Molto spesso legate ai campi ai margini dei quali sorgevano e quindi al ciclo delle stagioni e dei raccolti. Alle maestà delle strade sono legati riti di devozione di sentore pagano e profondamente radicati nelle consuetudini delle comunità rurali.


Qualsiasi fosse la Maestà in questione (delle case, delle fonti, delle strade) non è raro che, cercando nella storia di un gruppo di case o di un paesino montano, il nome dato al luogo derivi proprio dal Santo a cui era dedicata la Maestà del paese.

I Rapporti Iconografici tra bassorilievi marmorei e l’arte incisoria.

Le formelle marmoree sono spesso riconducibili a modelli forniti dall’ arte incisoria, la quale a sua volta prende spunti dall’arte cosiddetta ufficiale, ovvero l’arte pittorica che teneva occupati gli artisti più rinomati.

In questa graduale traduzione, dai dipinti al bassorilievo, passando dall’incisione, la rappresentazione si spoglia di ogni superfetazione ed eliminando ogni volontà di narrazione accentuando al contempo gli elementi iconografici di riconoscimento.

A seguito del Concilio di Trento si ha una cospicua diffusione di immagini votive che testimoniano anche la nascita di nuovi filoni di devozione riguardanti culti mariani, leggende sugli ordini monastici e sulle vite dei Santi.

Della produzione incisoria dell’epoca abbiamo poche testimonianze, data la deteriorabilità dei supporti, ma sappiamo che era largamente diffusa. Risulta però difficile risalire con certezza ai modelli utilizzati all’interno delle botteghe di scalpellini non essendoci pervenuti i cataloghi da essi utilizzati.
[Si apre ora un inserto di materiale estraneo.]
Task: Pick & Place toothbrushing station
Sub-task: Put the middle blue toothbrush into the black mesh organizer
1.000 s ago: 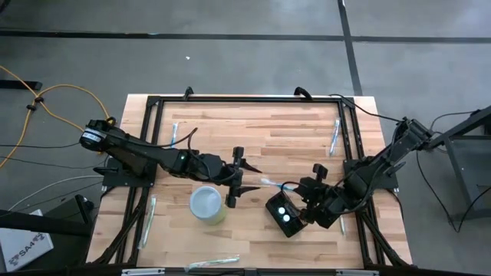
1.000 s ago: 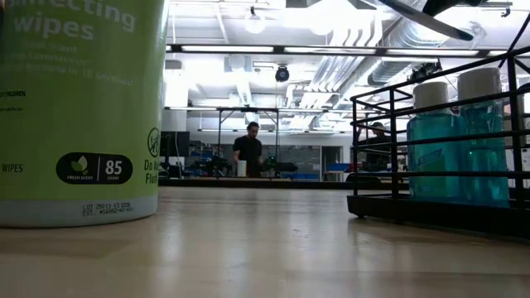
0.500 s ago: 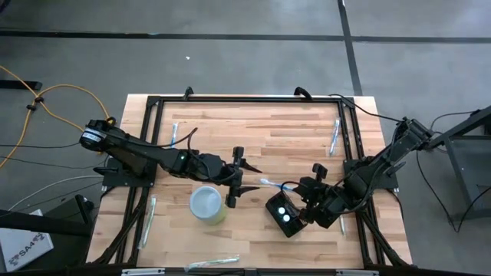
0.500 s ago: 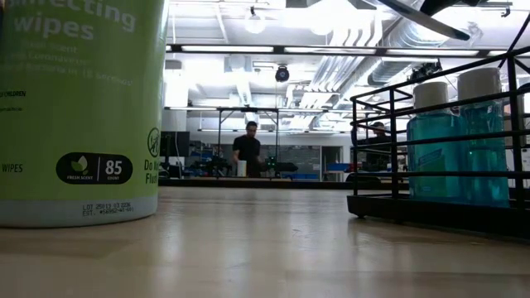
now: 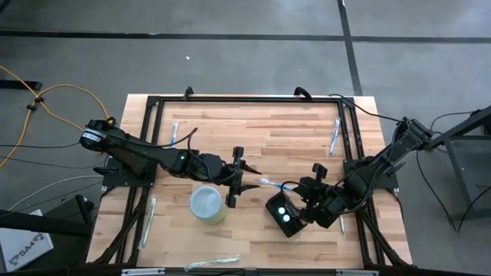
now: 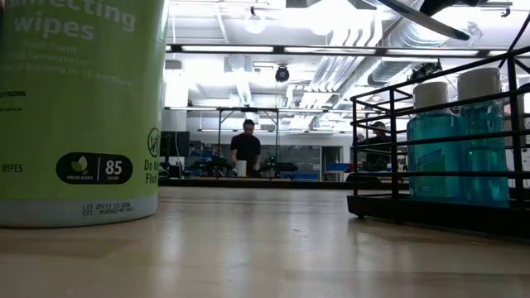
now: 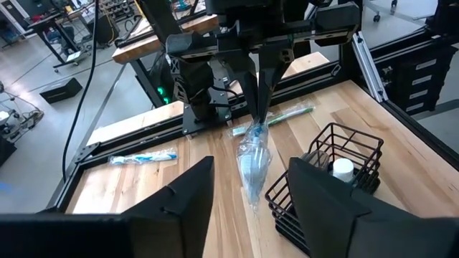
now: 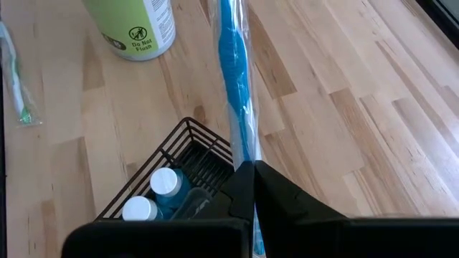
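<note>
The toothbrushing station is a black wire basket (image 5: 285,217) holding two blue bottles with white caps (image 8: 154,193). It stands on its base on the wooden table, near the front right. My right gripper (image 5: 301,189) is just above and beyond the basket, shut on a blue toothbrush in a clear wrapper (image 8: 233,79). My left gripper (image 5: 247,178) is open at the table's middle. It faces the toothbrush's free tip (image 7: 254,168), which ends just short of its fingers. A green wipes canister (image 5: 207,205) stands left of the basket. My right gripper pinches one end of the wrapped toothbrush (image 8: 244,154) between its two shut fingers. The toothbrush runs on past the fingertips, in line with them, toward the table's left. It is lifted clear of the table, near level, with its free tip pointing at my left gripper.
Several other wrapped toothbrushes lie along the table's edges, such as ones at the far left (image 5: 175,134), far right (image 5: 335,136) and front (image 5: 211,263). A black frame (image 5: 245,99) borders the table. The low view shows the canister (image 6: 79,108), the basket (image 6: 447,141) and a person far behind.
</note>
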Available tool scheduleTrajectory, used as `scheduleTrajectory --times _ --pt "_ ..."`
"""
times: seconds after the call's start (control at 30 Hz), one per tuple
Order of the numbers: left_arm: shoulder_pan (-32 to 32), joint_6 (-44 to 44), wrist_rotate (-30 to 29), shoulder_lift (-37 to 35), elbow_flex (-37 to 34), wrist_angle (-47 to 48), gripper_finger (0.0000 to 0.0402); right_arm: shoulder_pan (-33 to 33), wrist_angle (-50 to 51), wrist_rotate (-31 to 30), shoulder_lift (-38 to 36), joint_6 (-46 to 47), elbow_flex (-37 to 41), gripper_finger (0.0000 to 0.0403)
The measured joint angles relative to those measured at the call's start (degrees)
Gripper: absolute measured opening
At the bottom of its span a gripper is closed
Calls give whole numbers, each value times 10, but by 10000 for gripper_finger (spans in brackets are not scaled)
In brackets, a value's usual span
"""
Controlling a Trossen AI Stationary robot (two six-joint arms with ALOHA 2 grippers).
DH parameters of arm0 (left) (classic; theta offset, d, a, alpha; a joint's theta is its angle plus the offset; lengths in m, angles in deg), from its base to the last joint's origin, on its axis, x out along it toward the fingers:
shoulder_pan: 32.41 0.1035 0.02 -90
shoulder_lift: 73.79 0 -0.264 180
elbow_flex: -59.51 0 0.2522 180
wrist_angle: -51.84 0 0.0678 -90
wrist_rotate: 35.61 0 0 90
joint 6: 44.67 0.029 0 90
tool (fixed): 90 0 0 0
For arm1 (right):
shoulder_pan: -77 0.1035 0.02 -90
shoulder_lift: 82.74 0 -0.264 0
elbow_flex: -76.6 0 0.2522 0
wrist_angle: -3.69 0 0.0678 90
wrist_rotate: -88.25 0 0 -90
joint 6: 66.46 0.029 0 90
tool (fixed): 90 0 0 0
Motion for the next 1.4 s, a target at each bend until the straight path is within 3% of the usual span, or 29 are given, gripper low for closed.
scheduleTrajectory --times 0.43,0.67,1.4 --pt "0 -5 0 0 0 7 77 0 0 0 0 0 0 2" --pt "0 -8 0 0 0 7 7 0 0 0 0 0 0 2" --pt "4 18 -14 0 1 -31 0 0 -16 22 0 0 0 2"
Sappiamo tuttavia dell’esistenza di questi manuali da cui attingevano gli esecutori delle cosiddette “arti minori” (scalpellini, vasai, ricamatori) e, ad onor del vero, un’occhio attento può riconoscere il debito a Raffaello o a Tiziano di alcune delle Madonne rappresentate nelle Maestà cinque-seicentesche.

Questi manuali erano veri e propri “vocabolari iconografici” dove ogni singolo Santo era rappresentato frontalmente rispetto all’osservatore e con in evidenza il simbolo per la sua identificazione (spesso l’oggetto del martirio o altri elementi legati alla propria vita e predicazione).
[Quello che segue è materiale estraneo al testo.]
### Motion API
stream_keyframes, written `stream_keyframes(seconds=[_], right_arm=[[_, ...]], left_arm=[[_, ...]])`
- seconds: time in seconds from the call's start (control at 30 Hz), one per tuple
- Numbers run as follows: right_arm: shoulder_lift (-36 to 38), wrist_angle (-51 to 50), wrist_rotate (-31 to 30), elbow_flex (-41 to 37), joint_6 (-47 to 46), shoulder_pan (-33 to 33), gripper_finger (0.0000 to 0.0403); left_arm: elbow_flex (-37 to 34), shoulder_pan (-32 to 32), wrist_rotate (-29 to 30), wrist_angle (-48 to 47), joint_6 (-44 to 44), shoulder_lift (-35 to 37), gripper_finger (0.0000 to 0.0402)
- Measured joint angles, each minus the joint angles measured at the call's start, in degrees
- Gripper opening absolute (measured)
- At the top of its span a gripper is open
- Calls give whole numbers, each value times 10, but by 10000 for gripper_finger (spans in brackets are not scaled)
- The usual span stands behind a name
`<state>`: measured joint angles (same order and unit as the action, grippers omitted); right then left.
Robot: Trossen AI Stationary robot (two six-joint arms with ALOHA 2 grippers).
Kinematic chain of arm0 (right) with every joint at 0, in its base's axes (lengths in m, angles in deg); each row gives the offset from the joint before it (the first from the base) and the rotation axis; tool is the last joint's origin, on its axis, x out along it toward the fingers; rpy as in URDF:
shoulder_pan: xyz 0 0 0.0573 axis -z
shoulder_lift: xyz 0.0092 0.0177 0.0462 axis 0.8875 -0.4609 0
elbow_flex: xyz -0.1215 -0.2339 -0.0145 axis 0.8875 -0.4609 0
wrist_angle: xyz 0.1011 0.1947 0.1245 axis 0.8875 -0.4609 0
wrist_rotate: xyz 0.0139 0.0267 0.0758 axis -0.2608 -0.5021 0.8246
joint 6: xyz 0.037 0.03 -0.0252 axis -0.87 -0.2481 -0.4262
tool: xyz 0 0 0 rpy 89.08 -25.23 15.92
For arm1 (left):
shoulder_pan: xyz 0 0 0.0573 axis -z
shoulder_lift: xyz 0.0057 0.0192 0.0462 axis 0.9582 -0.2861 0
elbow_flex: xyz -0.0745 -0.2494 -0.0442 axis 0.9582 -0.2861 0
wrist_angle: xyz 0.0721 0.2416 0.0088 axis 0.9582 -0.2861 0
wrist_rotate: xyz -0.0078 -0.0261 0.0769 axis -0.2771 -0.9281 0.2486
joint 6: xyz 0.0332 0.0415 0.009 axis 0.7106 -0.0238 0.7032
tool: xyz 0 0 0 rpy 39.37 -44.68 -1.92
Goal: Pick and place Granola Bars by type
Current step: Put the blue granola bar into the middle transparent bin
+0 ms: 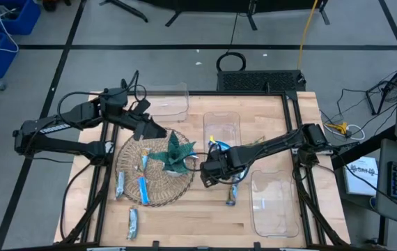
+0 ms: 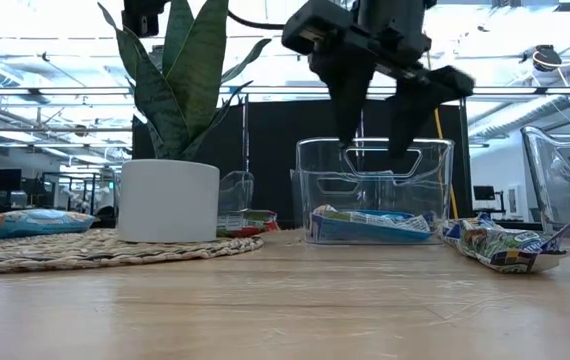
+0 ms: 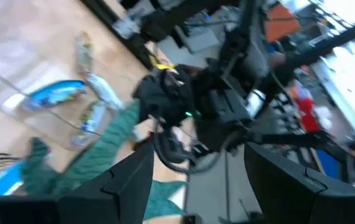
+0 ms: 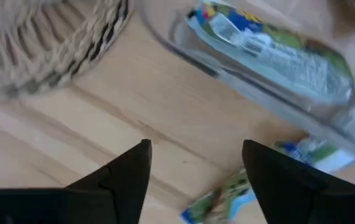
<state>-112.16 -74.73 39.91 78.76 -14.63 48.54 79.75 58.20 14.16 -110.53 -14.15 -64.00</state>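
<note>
High view: the right pincer hangs at the frame's centre, spread and empty, between the woven mat and a loose granola bar on the desk. I'd judge that bar the next pick: drop straight down, fingers across its narrow width, and squeeze gently, since the foil looks slick and crinkly. One blue bar already lies in the clear, hard-walled bin above centre; others lie on the mat and at lower left. The left pincer, spread with nothing in it, waits at upper left over the potted plant.
</note>
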Motion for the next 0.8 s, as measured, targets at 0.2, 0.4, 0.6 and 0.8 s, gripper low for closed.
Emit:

Lo scultore riprendeva una o più di tali immagini e le riproduceva identiche creando una sorta di collage a seconda della volontà del committente, se esso ordinava la formella direttamente alla bottega.

Altre volte invece, alcune figure erano lasciate appena abbozzate sia nei tratti somatici che nei simboli distintivi, così venivano caricate a dorso d’asino e trasportati oltre il crinale dalla lunigiana fino al nostro territorio dove l’acquirente avrebbe potuto scegliere il Santo da far rappresentare.
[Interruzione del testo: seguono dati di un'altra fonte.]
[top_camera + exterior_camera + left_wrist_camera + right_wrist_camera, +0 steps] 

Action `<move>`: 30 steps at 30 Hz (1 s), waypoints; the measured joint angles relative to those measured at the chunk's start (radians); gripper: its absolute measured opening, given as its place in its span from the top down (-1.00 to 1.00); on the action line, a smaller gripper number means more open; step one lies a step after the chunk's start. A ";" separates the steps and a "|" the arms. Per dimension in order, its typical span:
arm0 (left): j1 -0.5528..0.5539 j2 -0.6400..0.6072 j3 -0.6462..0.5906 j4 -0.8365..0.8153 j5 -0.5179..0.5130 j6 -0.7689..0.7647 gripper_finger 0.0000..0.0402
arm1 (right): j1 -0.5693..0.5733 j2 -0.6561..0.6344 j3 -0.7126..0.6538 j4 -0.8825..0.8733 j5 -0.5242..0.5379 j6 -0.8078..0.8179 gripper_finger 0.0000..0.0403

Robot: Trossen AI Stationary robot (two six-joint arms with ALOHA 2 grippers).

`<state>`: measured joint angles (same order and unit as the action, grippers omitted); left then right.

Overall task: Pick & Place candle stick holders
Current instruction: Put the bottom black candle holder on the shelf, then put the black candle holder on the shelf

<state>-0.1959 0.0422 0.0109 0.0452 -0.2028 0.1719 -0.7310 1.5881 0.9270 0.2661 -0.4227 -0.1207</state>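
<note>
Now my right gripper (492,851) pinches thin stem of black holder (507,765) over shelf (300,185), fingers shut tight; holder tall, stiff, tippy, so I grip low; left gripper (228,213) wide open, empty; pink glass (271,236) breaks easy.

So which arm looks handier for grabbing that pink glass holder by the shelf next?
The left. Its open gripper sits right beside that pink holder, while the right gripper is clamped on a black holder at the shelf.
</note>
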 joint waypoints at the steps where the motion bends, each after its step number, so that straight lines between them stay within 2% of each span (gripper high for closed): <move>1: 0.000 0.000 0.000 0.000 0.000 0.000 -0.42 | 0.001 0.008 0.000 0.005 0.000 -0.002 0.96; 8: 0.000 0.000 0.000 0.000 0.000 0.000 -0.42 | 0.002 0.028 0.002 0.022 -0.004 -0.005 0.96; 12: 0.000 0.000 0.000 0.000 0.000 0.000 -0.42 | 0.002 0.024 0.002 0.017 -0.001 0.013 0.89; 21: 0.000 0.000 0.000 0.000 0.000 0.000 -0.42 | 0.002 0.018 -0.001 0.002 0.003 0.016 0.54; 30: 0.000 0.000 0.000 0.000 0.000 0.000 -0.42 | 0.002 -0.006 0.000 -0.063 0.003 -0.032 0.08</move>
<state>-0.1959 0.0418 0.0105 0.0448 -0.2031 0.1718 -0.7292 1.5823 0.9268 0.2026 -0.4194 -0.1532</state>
Nonostante la presenza di questi modelli, è difficile trovare due Maestà uguali, testimonianza della molteplicità delle botteghe di provenienza ma anche di modelli da cui attingere che presentano differenze, anche minime, tra i soggetti.

La datazione di questi manufatti viene resa particolarmente difficile, qualora la formella non presenti una data incisa, in quanto appunto non ci si può servire della cifra stilistica poiché i modelli possono essere mantenuti nel tempo.

Sono tuttavia identificabili delle tipologie ricorrenti o devozioni collocabili in un certo arco temporale. Tra le rappresentazioni più comuni vi è quella della Vergine o di un Santo in piedi al centro della formella o quella della Vergine seduta col Bambino in piedi sulle sue ginocchia spesso affiancata da un Santo in venerazione.

Non rara è anche la riproposizione  di un’immagine operatrice di miracoli, oggetto di devozione in quanto tale. Queste immagini testimoniano il filone devozionale proprio del luogo di provenienza della formella oppure del committente.